Monday, July 20, 2009

Complex systems

I've been becoming more and more interested in complex systems theory. According to Wikipedia:

A complex system is any system featuring a large number of interacting components, whose aggregate activity is non-linear and typically exhibits self-organization under selective pressures.

It seems to me that both economies and farms are best understood as complex adaptive systems. I have always understood this on an intuitive, common sense level. Complex systems theory puts an intellectual framework around it.

One of my Dad's favourite aphorisms (perhaps just when he was arguing something with me) was 'beware of people who give simple answers to complicated questions'. I would like to think I've spent a good part of my life since I left the farm trying to avoid the tendency we all have to look for 'simple answers'.

I've recently come across someone who is is using complexity theory to explain the wet rice agriculture systems on the island of Bali. His name is Prof. Stephen Lansing - and he is very special!

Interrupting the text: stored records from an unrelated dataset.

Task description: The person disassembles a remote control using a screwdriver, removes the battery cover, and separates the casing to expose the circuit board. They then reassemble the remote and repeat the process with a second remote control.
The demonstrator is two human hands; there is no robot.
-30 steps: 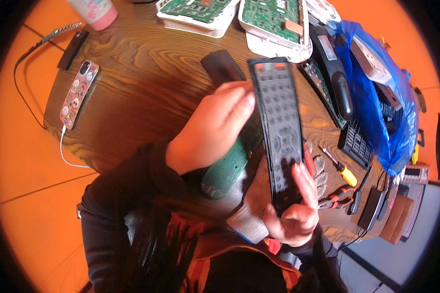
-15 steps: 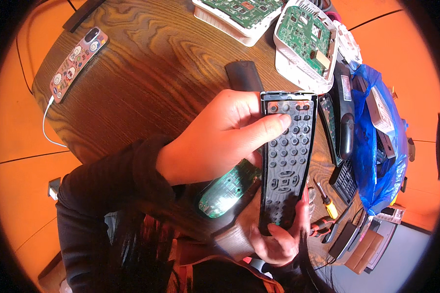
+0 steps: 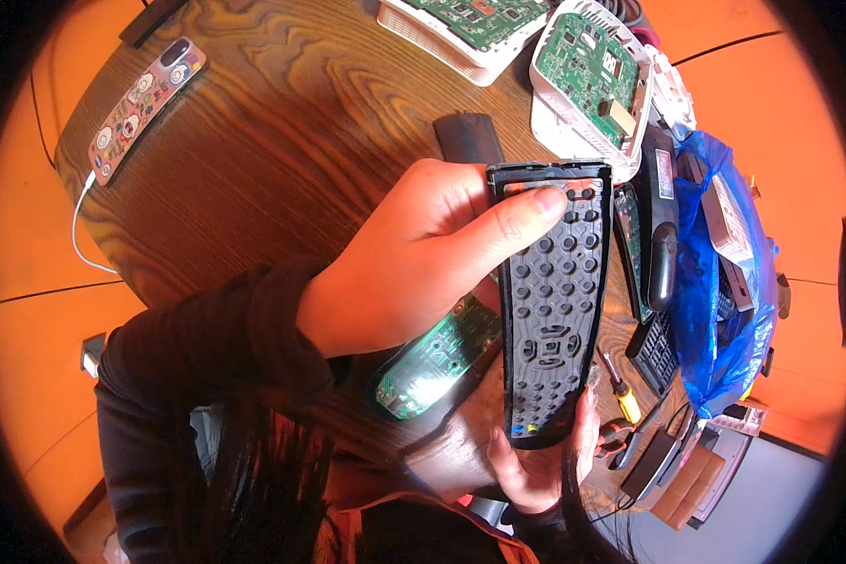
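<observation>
An opened remote control shell (image 3: 553,310) with a dark rubber keypad stands nearly upright between my hands, its button side toward me. Around its upper left edge closes my left hand (image 3: 423,254), the thumb pressed flat on the top rows of buttons. Cupped about the lower end is my right hand (image 3: 545,470), with fingers on both sides of the shell. Small coloured keys show near that end. Under my left wrist a long green circuit board (image 3: 432,367) lies on the table, partly hidden by the hand and the shell.
White housings with green boards (image 3: 587,80) sit at the back, near a black cover piece (image 3: 468,138). A blue plastic bag (image 3: 710,282) of parts is at the right, by a yellow-handled screwdriver (image 3: 625,399) and pliers (image 3: 614,437). A phone (image 3: 146,108) on a cable lies far left.
My left thumb has slid up to the top rows of buttons. The shell has tilted a little, its top shifting left, and my right fingers have opened away from the keypad's lower end, uncovering coloured keys.
</observation>
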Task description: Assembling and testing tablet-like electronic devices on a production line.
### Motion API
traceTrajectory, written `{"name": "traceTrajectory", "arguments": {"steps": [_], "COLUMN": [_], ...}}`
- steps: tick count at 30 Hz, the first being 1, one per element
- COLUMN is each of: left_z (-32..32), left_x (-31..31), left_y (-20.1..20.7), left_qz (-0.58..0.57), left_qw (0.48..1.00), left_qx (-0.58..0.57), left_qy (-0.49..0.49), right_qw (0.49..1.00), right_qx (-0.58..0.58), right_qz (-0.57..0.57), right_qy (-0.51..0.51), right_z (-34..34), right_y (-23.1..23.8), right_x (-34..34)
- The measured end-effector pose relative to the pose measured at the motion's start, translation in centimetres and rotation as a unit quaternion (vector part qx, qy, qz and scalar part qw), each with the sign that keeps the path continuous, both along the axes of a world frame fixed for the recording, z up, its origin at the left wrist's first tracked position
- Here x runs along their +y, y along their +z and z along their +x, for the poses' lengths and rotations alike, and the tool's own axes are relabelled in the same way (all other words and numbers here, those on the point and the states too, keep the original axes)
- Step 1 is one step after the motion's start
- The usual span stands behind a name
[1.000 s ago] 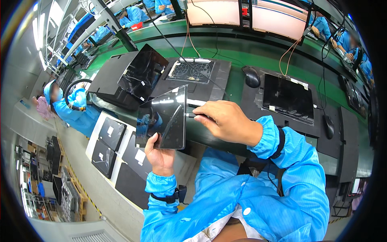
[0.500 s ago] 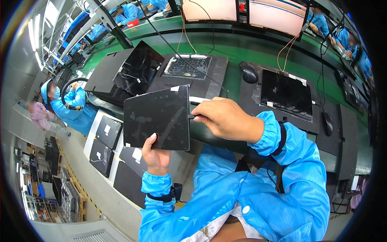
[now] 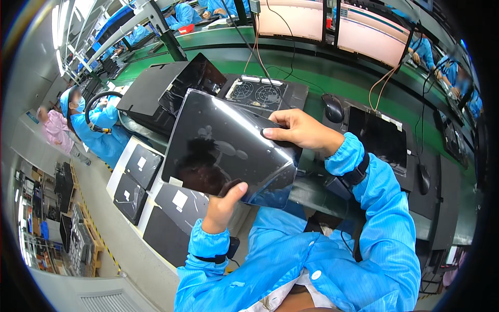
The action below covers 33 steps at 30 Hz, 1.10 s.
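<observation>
A glossy black tablet [image 3: 228, 156] is held up in front of me, tilted, with light glaring across its filmed screen. My left hand [image 3: 220, 209] grips its lower edge, thumb on the screen. On the upper right edge my right hand [image 3: 305, 132] is closed, thumb also on the screen. The fingers of both hands are partly hidden behind the tablet. Past its top edge stands another dark tablet [image 3: 197, 78], leaning. Beside that lies a black plate with round patterns [image 3: 254, 93]. To the right, a black tablet [image 3: 377, 135] lies on a dark mat.
On the left, several dark tablets [image 3: 144, 165] lie on a pale board. Black mice [image 3: 332, 108] and cables rest on the green bench [image 3: 306, 70]. Two monitors [image 3: 371, 36] stand at the back. A person in blue [image 3: 96, 125] stands at left; others work across the bench.
The tablet has turned and tilted, and glare now crosses it. My right hand has moved from a small dark plug at its right edge to gripping the tablet itself.
</observation>
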<state>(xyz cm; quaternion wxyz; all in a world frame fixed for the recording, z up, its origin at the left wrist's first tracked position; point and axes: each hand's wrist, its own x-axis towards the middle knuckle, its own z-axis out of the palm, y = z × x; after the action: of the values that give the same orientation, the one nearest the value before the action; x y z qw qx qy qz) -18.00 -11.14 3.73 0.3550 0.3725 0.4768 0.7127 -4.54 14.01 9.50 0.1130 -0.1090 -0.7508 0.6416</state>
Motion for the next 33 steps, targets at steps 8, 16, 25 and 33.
{"name": "traceTrajectory", "arguments": {"steps": [8, 16, 25, 33], "left_z": [1.6, -1.4, -2.2, -9.9], "left_x": [6.8, 11.5, 12.2, 10.2], "left_y": [-0.4, -1.1, -0.5, -0.8], "left_qz": [0.079, 0.143, -0.221, -0.197], "left_qw": [0.992, 0.972, 0.876, 0.891], "left_qx": [-0.038, -0.156, -0.217, 0.403], "left_qy": [0.087, 0.107, -0.37, 0.067], "right_qw": [0.995, 0.987, 0.978, 0.928], "right_qx": [0.038, -0.006, -0.178, -0.144], "right_qz": [-0.041, -0.024, 0.024, 0.295], "right_qy": [-0.087, -0.159, -0.107, -0.177], "right_z": [-1.4, -2.3, -6.8, -8.0], "right_y": [2.6, 2.3, 0.3, -5.6], "right_x": [4.8, 10.3, 14.9, 19.1]}}
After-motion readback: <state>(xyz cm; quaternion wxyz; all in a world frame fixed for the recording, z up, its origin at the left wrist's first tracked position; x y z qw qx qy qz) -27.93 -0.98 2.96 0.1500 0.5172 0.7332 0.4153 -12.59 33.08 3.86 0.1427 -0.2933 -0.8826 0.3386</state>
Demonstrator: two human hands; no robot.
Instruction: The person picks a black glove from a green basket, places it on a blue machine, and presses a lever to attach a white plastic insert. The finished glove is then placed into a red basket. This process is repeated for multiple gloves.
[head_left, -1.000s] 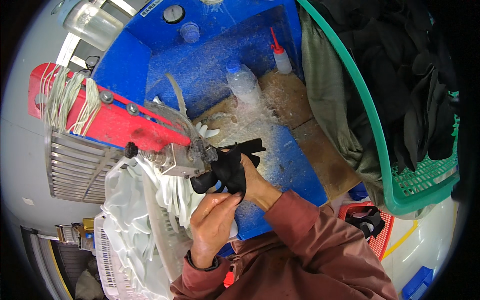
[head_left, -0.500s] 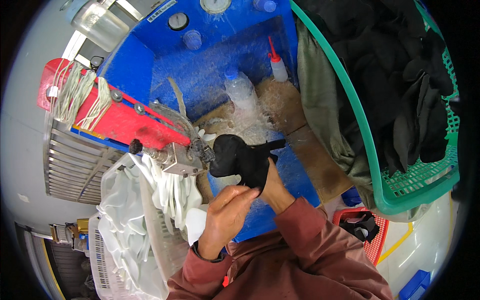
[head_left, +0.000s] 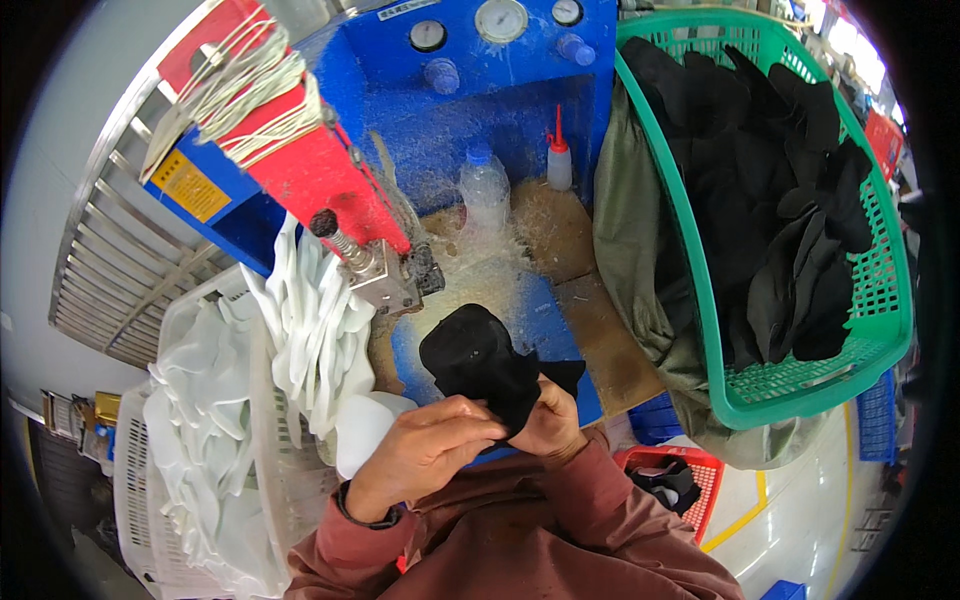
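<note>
A black fabric piece (head_left: 472,352), rounded at its far end and folded near my fingers, is held between both hands just in front of the machine's metal working head (head_left: 392,280). My left hand (head_left: 425,447) is closed on its near left edge, with thumb and fingers pinched together. My right hand (head_left: 553,425) grips the right side, its fingers partly hidden by the fabric. A flap of it juts out to the right past that hand. Beneath the fabric lies the blue work surface (head_left: 560,315). The fabric is apart from the working head.
A red machine arm (head_left: 300,150) wound with pale cord slants in from the upper left. White shaped pieces (head_left: 205,430) fill a white basket (head_left: 270,450) at left. Black pieces fill a green basket (head_left: 712,375) at right. A plastic bottle (head_left: 485,192) and a red-tipped squeeze bottle (head_left: 559,165) stand behind.
Both hands have drawn the black fabric piece back toward me, away from the machine's head. My view has shifted, so more of the green basket shows.
</note>
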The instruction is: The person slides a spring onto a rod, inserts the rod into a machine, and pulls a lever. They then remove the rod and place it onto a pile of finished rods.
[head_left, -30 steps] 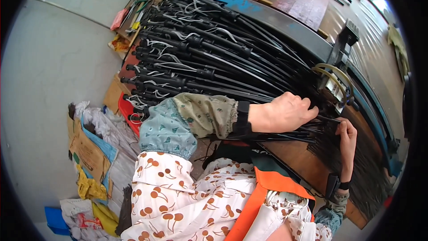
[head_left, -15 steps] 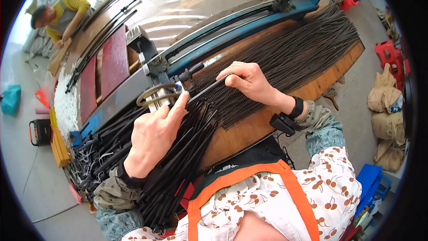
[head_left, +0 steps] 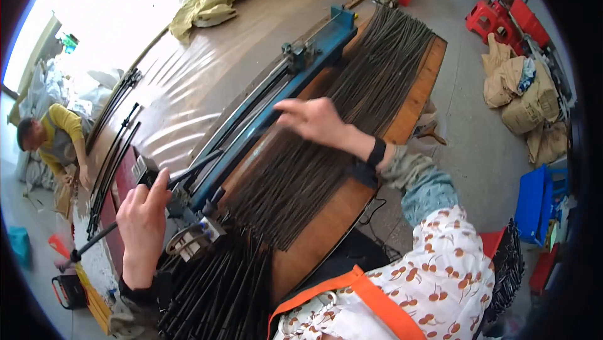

I first found him via a podcast you can find on this page. The lecture was given in February 2006 - so it's well down the page. You can just search for Lansing or Bali.

From there, I found a book he has written called Perfect Order: Recognizing Complexity in Bali. So far I've only managed to read part of the first chapter on Amazon, but it's very good.

There is also an interview with him on YouTube called Cycle of Rice, Cycle of Life.

Another favourite author / thinker of mine is Nicholas Nassim Taleb. He is a trenchant critic of mainstream capital markets theory. His best book is The Black Swan. The following is a quote from his website:

What I do: I am interested in how to live in a world we don’t understand very well –in other words, while most human thought (particularly since the enlightenment) has focused us on how to turn knowledge into decisions, I am interested in how to turn lack of information, lack of understanding, and lack of “knowledge” into decisions –how not to be a “turkey”. My last book The Black Swan (and the 4th Quadrant papers) drew a map of what we don’t understand; my current work focuses on how to domesticate the unknown "what to do in a world we don't understand".

I find myself wondering what my own response to the challenges presented by Lansing and Taleb ought to be?